Assemble IA-32 mov [bootdrv], dl

Question

I just start to program IA-32 assemble and boot loader and I can't understand one command: mov [bootdrv], dl. dl is the low 8 bits of data register, but I dont know what is [bootdrv]. Is it a variable or something? How could a register be placed in [bootdrv]?

start:
    mov ax,0x7c0    ; BIOS puts us at 0:07C00h, so set DS accordinly
    mov ds,ax       ; Therefore, we don't have to add 07C00h to all our data

    mov [bootdrv], dl ; quickly save what drive we booted from

This is the beginning 3 line of a boot loader and [bootdrv] just appear without any definition, I couldn't understand.

Any information would be helpful and appreciated, thank you!

Answer 1

[bootdrv] is a specification of an absolute memory address. The code:

mov [bootdrv], dl

copies the contents of the 8-bit DL register into a byte in memory, at the address resulting of multiplying the current value of DS by 16, then add the value bootdrv. bootdrv itself is a label, which a value that represents where in the current data segment is the memory position located.

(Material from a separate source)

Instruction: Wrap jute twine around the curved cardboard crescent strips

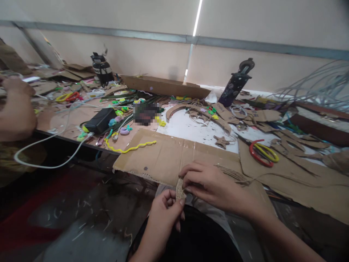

On the other hand, the symbol bootdrv must be defined somewhere. Otherwise, the assembler will stop with a "symbol not defined" error. Maybe it's defined past the code (assemblers do two passes through the source code in order to get all symbols so they can be used even if they are defined after the code sequence that uses them). Maybe it's in a separate .INC file.

Answer 2

mov [bootdrv], dl indicates a segment:offset memory access. In the previous instruction, you configured the Data Segment register with an address, so the mov [bootdrv], dl instruction writes to the segment:offset address 0x7c0:bootdrv, whatever bootdrv might be.